На связь с предыдущей карикатурой «Крупской», помимо обуви, указывает еще и помещенный на обороте страницы с «ленинской» карикатурой рассказ Свэна «Опасный жилец» (стр. 4). В нем... словно бы излагается история возникновения рисунка костлявой старухи из предыдущего номера! Этот рассказ примечателен близким родством с черным юмором знаменитой повести Д. Хармса «Старуха», поэтому мы рискнем привести его целиком: «За стеной шарканье сапог, шум отодвигаемого стула и голоса. Яков Захарович осторожно зовет жену, увлекает ее к платяному шкафу и с ужасом шепчет:
— Слушай!..
Между кроватью и шкафом светящаяся точка замочной скважины. Яков Захарович нагибается и прижимает ухо к замку».
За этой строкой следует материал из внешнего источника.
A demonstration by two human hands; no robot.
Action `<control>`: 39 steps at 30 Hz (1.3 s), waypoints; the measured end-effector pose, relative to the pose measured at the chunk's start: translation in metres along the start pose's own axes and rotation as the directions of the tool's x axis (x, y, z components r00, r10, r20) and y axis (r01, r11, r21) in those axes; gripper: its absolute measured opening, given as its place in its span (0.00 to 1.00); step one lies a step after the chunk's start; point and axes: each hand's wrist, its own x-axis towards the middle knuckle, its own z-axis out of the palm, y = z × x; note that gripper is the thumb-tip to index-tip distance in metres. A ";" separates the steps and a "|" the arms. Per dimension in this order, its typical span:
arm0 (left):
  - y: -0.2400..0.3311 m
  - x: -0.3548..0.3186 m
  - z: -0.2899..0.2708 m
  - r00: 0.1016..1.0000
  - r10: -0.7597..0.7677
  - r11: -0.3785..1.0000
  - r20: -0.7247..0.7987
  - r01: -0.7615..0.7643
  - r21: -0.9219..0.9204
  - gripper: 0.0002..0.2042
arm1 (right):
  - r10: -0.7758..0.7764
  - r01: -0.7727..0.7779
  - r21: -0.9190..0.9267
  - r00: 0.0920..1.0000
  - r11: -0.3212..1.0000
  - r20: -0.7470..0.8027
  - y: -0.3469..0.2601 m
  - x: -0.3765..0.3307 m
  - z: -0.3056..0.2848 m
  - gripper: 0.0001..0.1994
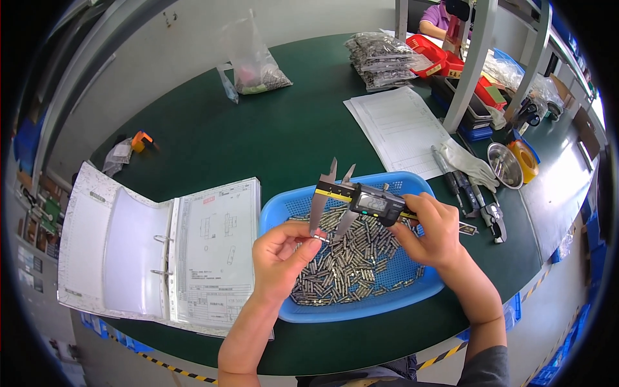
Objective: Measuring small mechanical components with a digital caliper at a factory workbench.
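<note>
My right hand (433,229) grips a digital caliper (375,202) by its sliding display body, over a blue plastic basket (351,315). The caliper's long jaws point down toward me, spread apart. Between thumb and forefinger of my left hand (284,253) is a small metal pin (320,238), placed between the jaw tips; whether both jaws touch it I cannot tell. Beneath, many similar metal pins (348,271) lie loose in the perforated basket.
An open ring binder (138,258) with drawings lies left of the basket. Paper sheets (393,129), white gloves (469,166), hand tools (461,187) and a steel bowl (505,164) lie right. Bagged parts (382,59) and a plastic bag (255,71) stand far back. A person (438,19) sits beyond.
</note>
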 end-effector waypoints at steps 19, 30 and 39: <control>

Прервемся на мгновение, чтобы указать на «булгаковское», а вовсе никакое не «свэновское» происхождение этой ситуации: у замочной скважины в № 4 мы видели... Сталина в обличье злобной коммунальной старухи; разговор двух проходимцев в рассказе «Тайны Мадридского двора» — «подслушал и записал Г.П. Ухов». Здесь его «ухо» — принадлежит «Якову Захаровичу».
«В комнате жильца разговаривают двое.
— Что касается меня, милый, — слышится ласковый баритон жильца: то я решительно предпочитаю старуху.
— Ты, дуся, не увлекайся, — мрачно гудит неизвестный бас: — старуха старухе рознь...
— Конечно, — соглашается баритон: — другой и не обрадуешься. В Харькове мне такая попалась, что... Старуху, милый, тоже с толком надо брать. Этакая желтая, понимаешь, костлявая и чтобы не моложе пятидесяти.
— Господи, — испуганно бормочет Яков Захарович, — вселят таких на мою голову.
— Мать, пресвятая-заступница, — вторит жена: — в доме дочь взрослая, а они тут со старухами путаются...
— А горбатых тебе не пришлось? — докапывается баритон.
— Горбатых? Была одна, да только так — канитель с ней, дорогуля, вышла, не больше... Понимаешь, два дня уговаривал, денег дал, а пришла, — бас кашляет и сердито сплевывает, — повертелась и бросила.
— С горбатою, — ужасается Яков Захарович, — до убогих добрались.
— Тсс, — толкает его жена, — услышат.
— Так ты, говоришь, придет? — спрашивает баритон.
— Угу, подтверждает бас: — минут через пять будет. Ровно к семи обещала. Старая, тощая, песок сыплется. За червонец, дуся, условился.
— Сюда приведут: — ахает Яков Захарович.
— Нет, — горячится он, — такого декрета нет, чтобы в семейный дом уличных старух приводить. Нет! Я им покажу, я им милицию вызову, я им...
Через пять минут Яков Захарович вместе с управдомом и дворником стоят перед комнатой жильца.
— Так вы, говорите, притон? — чуть слышно спрашивает управдомом.
— Помилуйте, — также тихо отвечает Яков Захарович: — только что привели. Прямо с поличным поймаем. И притом, — он краснеет и конфузливо заканчивает: — со старухой...
Медная задвижка со звоном падает, дверь с треском распахивается.
— Милостивый государь, — накидывается на жильца возмущенный Яков Захарович: — милостивый государь... У меня дочь взрослая... На это декрета нет... Я не позволю, поняли вы, не позволю!..
Жилец остолбеневает. Непонимающими глазами обводит присутствующих и вдруг разражается хохотом:
— Дьявол-лы! — стонет он: — ум-ни-ки... Подслушали наш разговор и решили... Да, ведь, мы же художники... Разговор о моделях шел, о натурщицах... Вот и сейчас позировала... А вы...
И корчится в припадке неудержимого смеха».
Таким образом, одним из собеседников в рассказе оказывается, по-видимому... тот самый К. Елисеев, который в предыдущем номере нарисовал Н.К. Крупскую в виде пересчитывающей деньги костлявой старухи! Мотивы «геронтофилии», которые в шутку пронизывают этот рассказ, бурно разовьются в романе Саши Соколова «Палисандрия», и вместе с тем — от «занозинских» карикатур в него перейдет то же гротескное изображение истории советской партийно-государственной верхушки, воплощенной у него в зловеще-комическом «ордене часовщиков». Еще более мотивированной оказывается при этом «набоковская» поза героини карикатуры: герой еще более позднего, чем прежние, американского романа Набокова «Лолита» «решительно предпочитает» — но не старух, как Палисандр Дальберг из откровенно пародирующего знаменитое набоковское произведение романа С. Соколова, — а, наоборот, совсем юное существо!